Dans un monde où les relations sont de plus en plus stratégiques, il est vital d’apprendre à lire entre les lignes. Ce proverbe africain, à la fois poétique et brutalement lucide, nous alerte contre la naïveté face aux gestes apparemment bienveillants. Il pose une question essentielle : à qui profite la gentillesse ?
Origine
Issu de la sagesse populaire d’Afrique de l’Ouest, notamment du Burkina Faso et du Bénin, ce proverbe est souvent cité lors des causeries entre anciens ou dans les moments de transmission intergénérationnelle. Il repose sur une observation fine du quotidien rural : l’étrille, outil destiné à nettoyer l’animal, devient ici le symbole d’une tromperie bien enveloppée.
Signification
Le bœuf, docile, se laisse brosser en pensant recevoir un soin. Il ignore que cette attention sert à embellir sa peau avant l’abattage.
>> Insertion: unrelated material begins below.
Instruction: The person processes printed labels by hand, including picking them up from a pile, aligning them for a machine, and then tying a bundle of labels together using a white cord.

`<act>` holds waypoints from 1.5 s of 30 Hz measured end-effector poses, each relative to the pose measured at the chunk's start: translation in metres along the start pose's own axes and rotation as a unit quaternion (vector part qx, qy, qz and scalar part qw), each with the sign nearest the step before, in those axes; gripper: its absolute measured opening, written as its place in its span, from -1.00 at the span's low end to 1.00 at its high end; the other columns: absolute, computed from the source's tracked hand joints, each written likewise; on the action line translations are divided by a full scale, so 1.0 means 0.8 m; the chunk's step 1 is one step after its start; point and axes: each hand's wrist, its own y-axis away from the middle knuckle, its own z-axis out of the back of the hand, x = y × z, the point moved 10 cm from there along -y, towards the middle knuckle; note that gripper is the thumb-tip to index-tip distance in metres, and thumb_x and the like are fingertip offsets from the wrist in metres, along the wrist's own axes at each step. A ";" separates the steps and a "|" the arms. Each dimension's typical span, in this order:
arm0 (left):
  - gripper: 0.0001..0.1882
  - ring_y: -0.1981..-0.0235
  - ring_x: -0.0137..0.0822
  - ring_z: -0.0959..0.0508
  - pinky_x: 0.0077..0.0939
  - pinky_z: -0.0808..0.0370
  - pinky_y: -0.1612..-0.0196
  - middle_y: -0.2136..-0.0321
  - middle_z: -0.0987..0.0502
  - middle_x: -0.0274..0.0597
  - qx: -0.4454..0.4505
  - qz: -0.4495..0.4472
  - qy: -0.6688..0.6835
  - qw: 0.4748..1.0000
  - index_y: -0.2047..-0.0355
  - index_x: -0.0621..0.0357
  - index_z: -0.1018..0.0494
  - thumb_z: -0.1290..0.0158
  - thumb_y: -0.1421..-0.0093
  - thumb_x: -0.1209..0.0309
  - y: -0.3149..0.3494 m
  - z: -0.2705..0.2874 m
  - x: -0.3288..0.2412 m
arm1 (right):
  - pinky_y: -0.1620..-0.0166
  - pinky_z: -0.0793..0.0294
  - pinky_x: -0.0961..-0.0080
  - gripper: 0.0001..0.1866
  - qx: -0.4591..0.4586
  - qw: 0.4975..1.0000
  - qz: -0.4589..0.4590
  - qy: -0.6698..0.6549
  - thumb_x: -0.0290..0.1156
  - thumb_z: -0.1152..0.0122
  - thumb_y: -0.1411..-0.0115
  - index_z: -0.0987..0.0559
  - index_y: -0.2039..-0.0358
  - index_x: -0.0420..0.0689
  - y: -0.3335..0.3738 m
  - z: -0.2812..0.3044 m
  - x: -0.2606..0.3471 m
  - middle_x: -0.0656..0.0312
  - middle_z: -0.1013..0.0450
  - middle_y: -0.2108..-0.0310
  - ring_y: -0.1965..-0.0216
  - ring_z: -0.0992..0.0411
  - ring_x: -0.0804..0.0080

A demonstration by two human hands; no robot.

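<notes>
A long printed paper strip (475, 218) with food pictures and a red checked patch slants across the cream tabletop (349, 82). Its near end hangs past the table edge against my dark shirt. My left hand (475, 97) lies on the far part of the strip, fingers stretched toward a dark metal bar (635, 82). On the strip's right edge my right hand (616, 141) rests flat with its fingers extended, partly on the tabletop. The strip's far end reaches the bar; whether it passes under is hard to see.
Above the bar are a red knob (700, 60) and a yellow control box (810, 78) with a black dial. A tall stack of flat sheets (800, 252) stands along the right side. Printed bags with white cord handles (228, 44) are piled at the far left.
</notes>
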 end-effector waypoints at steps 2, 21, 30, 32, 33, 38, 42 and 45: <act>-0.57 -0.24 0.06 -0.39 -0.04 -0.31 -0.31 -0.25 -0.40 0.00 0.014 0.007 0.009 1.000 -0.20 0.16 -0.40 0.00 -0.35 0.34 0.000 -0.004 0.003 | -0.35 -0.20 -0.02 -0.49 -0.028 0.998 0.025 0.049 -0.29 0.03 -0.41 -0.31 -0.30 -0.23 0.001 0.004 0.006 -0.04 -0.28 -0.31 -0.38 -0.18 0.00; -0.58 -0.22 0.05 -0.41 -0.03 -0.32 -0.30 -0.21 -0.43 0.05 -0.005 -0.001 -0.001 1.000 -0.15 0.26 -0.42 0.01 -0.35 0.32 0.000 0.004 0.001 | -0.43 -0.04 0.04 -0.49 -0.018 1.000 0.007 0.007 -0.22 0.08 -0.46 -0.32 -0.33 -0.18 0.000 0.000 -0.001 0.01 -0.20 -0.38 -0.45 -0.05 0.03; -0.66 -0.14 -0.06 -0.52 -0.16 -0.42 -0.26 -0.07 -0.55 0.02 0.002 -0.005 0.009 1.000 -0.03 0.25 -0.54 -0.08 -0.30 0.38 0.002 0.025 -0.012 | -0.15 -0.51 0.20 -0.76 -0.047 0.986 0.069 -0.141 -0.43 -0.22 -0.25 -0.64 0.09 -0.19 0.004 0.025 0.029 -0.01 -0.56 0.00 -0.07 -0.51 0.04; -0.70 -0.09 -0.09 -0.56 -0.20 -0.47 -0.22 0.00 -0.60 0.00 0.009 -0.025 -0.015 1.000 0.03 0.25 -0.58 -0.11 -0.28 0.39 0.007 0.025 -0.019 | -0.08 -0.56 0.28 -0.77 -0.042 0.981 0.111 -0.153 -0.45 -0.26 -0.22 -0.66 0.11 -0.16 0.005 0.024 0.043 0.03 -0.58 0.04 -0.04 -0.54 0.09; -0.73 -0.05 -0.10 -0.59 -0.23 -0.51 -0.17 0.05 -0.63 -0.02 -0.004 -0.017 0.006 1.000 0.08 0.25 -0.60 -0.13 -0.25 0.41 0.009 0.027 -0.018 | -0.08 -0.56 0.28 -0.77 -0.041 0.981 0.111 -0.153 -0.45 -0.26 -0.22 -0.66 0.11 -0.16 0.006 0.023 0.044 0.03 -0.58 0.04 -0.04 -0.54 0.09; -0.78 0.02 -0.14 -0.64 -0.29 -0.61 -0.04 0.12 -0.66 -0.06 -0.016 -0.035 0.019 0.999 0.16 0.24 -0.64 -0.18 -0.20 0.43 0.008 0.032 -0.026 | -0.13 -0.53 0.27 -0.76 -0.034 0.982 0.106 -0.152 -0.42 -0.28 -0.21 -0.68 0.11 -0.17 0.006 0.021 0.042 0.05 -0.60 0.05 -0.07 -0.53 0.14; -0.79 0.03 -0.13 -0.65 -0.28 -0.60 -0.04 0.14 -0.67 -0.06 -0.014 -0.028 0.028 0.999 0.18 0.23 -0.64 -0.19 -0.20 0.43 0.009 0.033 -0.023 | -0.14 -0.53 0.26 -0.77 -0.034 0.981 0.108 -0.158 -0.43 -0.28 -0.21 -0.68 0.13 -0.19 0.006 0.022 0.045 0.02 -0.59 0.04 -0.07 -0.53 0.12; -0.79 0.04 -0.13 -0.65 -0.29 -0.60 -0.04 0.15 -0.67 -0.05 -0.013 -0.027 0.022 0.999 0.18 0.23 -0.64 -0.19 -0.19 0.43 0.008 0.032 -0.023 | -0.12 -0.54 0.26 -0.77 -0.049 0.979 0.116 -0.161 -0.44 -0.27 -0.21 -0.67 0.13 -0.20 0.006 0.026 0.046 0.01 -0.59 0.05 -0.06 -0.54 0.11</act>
Cette métaphore éclaire une vérité sociale crue : certains gestes doux, certaines offres séduisantes ou aides soudaines, ne sont pas là pour nous servir, mais pour mieux nous exploiter. Elle résonne puissamment dans les dynamiques de pouvoir, les relations internationales, les affaires ou même les liens familiaux : l’apparence de l’aide n’en garantit pas la sincérité.
Ce proverbe appelle à la vigilance. Il nous enseigne que la lucidité est une forme de richesse, et que la véritable autonomie consiste à décoder les intérêts derrière les sourires. Avant de dire oui à une main tendue, il faut toujours se demander pourquoi elle est tendue.